Problem description - What you return must be the lines of the data that hold the word "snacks".
........
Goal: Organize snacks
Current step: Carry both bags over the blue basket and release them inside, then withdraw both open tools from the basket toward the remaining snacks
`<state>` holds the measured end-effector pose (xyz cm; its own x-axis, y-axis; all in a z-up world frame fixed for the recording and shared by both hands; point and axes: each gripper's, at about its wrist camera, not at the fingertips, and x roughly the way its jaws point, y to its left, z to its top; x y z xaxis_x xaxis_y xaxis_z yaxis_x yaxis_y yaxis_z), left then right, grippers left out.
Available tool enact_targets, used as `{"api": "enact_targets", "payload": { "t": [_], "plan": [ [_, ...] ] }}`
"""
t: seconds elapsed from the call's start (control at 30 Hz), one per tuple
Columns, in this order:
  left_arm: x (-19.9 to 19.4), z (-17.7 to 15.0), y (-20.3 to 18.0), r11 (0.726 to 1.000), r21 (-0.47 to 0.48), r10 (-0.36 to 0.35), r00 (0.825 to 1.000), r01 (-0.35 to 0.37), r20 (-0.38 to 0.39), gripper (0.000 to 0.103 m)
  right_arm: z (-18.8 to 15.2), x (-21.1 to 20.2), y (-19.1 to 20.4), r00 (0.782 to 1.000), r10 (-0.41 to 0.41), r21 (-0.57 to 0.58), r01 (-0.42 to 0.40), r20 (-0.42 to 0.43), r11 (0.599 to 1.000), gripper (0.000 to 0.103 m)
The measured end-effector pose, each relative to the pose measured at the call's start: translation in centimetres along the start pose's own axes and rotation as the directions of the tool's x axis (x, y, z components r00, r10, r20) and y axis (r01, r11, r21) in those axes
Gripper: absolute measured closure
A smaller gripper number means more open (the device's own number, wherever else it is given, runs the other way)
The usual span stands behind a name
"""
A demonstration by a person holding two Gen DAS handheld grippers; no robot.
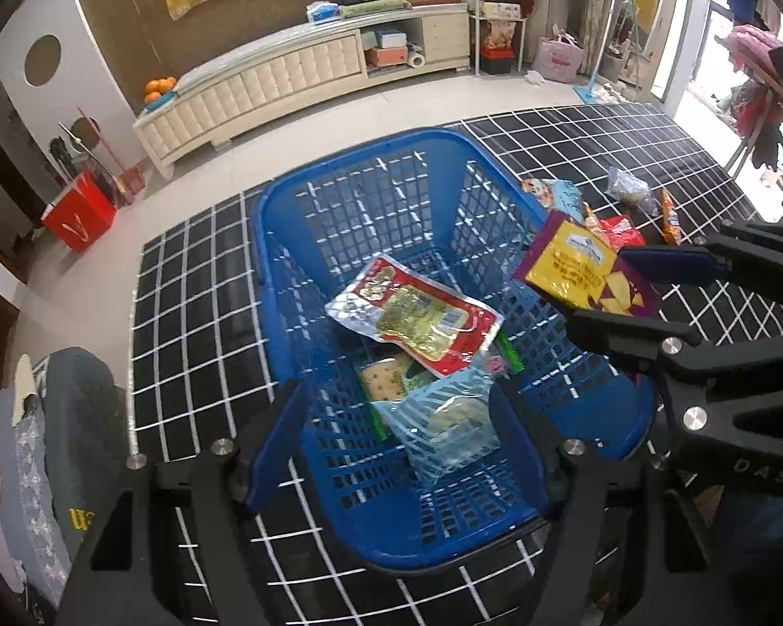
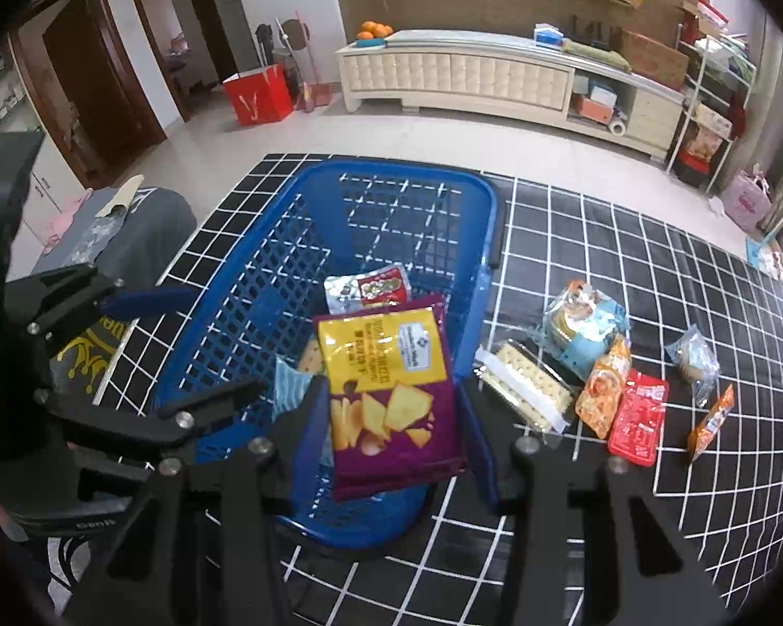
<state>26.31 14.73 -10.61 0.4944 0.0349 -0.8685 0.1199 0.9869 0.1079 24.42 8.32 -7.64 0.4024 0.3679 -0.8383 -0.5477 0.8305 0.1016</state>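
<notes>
The right tool (image 2: 391,428) is clamped on the purple chips bag (image 2: 391,396) above the blue basket (image 2: 235,313), while the left tool (image 1: 396,448) stands apart, holding nothing, over the basket's near edge.

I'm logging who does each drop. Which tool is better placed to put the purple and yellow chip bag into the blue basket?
Right. The right tool is shut on the chip bag, holding it over the blue basket. The left tool is open and empty above the basket.
</notes>
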Motion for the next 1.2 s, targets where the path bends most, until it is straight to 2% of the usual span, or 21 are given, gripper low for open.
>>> {"api": "enact_targets", "payload": {
  "t": [0.2, 0.27, 0.4, 0.57, 0.7, 0.83, 1.1, 1.2],
  "plan": [
    [-0.4, -0.2, 0.8, 1.0, -0.031, 0.006, 1.0, -0.006, -0.002, 0.033, -0.4, 1.0, 0.1, 0.998, 0.053, 0.004, -0.053, -0.038, 0.999, 0.049],
    [-0.6, -0.3, 0.8, 0.999, -0.031, 0.018, 1.0, -0.018, 0.0, 0.033, -0.5, 1.0, 0.1, 0.997, 0.067, 0.007, -0.066, -0.041, 0.998, 0.045],
    [-0.7, -0.7, 0.8, 0.999, -0.047, 0.025, 1.0, -0.026, -0.003, 0.033, -0.8, 0.8, -0.4, 0.997, 0.074, 0.012, -0.073, -0.037, 0.997, 0.023],
    [-1.5, -0.6, 0.1, 0.998, -0.062, -0.001, 1.0, 0.001, 0.0, 0.033, -1.1, -1.0, -1.1, 0.998, 0.063, 0.013, -0.063, -0.007, 0.998, 0.021],
    [-2.7, 0.1, -1.6, 0.998, -0.058, 0.013, 1.0, -0.012, 0.024, 0.033, -1.6, -3.0, -2.4, 0.999, 0.037, 0.026, -0.038, 0.022, 0.999, 0.021],
    [-4.1, 1.1, -3.6, 0.999, -0.044, -0.023, 0.998, 0.025, 0.053, 0.033, -2.2, -4.9, -4.4, 0.999, 0.0, 0.052, -0.002, 0.038, 0.999, 0.02],
    [-6.0, 4.0, -10.3, 0.997, 0.053, -0.069, 0.993, 0.064, 0.093, 0.033, -4.2, -9.9, -9.8, 0.993, -0.078, 0.135, 0.066, 0.084, 0.989, 0.02],
    [-5.8, 5.0, -12.8, 0.995, 0.082, -0.064, 0.993, 0.055, 0.101, 0.029, -5.1, -11.2, -11.8, 0.991, -0.102, 0.163, 0.086, 0.092, 0.983, 0.02]
  ]
}}
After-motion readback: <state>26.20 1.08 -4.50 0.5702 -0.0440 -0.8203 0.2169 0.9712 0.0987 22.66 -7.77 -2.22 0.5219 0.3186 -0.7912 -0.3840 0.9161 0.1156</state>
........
Expected answer -
Goal: Organize snacks
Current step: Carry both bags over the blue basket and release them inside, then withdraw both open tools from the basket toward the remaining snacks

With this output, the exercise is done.